The bidding process for UEFA Euro 2028 was the process by which the location for the 18th European Championship, commonly referred to as Euro 2028, has been selected.

==Hosting requirements==
Bid requirements must contain specific criteria relating to the respect of human rights, based on the United Nations "Guiding Principles on Business and Human Rights".

The tournament is expected to follow the format of the 2016, 2020 and 2024 editions, with a total of 51 matches taking place for a duration of up to 32 days, with 24 teams competing in the tournament.

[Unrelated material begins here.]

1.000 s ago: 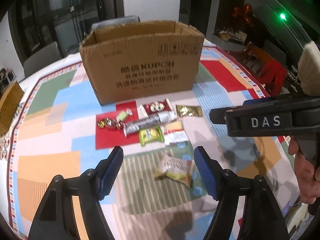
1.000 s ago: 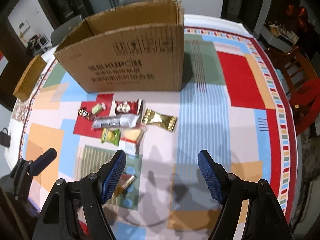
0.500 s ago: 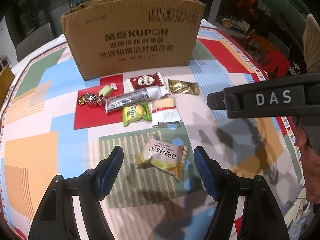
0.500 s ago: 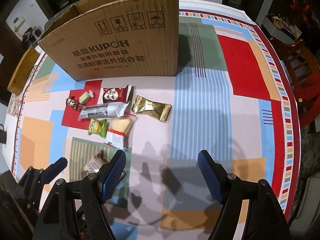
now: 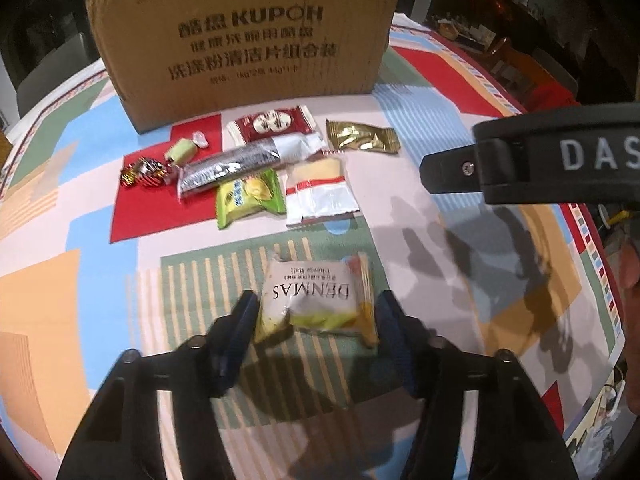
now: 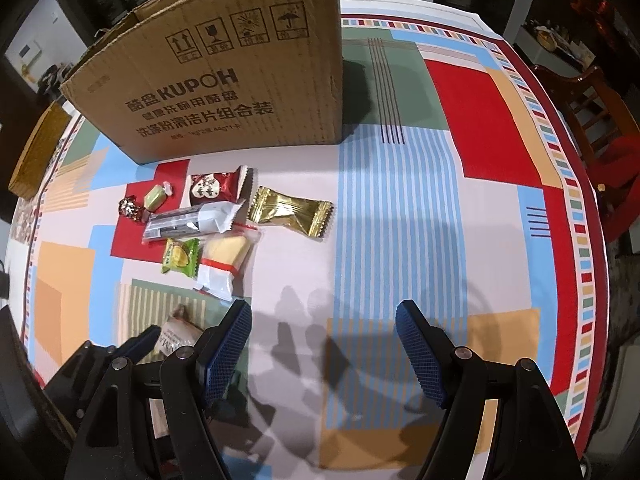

The required capacities for the ten stadiums were as follows:
- 1 stadium with 60,000 seats
- 1 stadium (preferably 2) with 50,000 seats
- 4 stadiums with 40,000 seats
- 3 stadiums with 30,000 seats

==Schedule==

| Date | Notes |
|---|---|
| 27 September 2021 | Applications formally invited |
| 23 March 2022, 18:00 CET | Closing date for registering intention to bid |
| 30 March 2022 | Bid requirements made available to bidders |
| 5 April 2022 | Announcement of bidders |
| 28 April 2022 | Opening workshop for bidders |
| 16 November 2022 | Submission of preliminary bid dossier |
| 12 April 2023 | Submission of final bid dossier |
| 10 October 2023 | Bid presentation and announcement of host |

==Bids==
===Confirmed bids===
==== England, Northern Ireland, Republic of Ireland, Scotland, and Wales ====

 England, Northern Ireland, Republic of Ireland, Scotland, and Wales – On 5 January 2022, the football associations of England, Northern Ireland, Scotland, Wales and the Republic of Ireland announced a joint Ireland and Home Nations bid for the UEFA Euro 2028, which meant their own 2030 World Cup bid would be unsustainable. The five associations confirmed on 7 February that they would drop their 2030 interest and would instead focus on Euro 2028. On 5 March 2022, media outlets in Ireland and UK erroneously reported that the Ireland and UK bid would be the sole remaining bid, with Turkey set to withdraw its bid, and Russia barred from applying.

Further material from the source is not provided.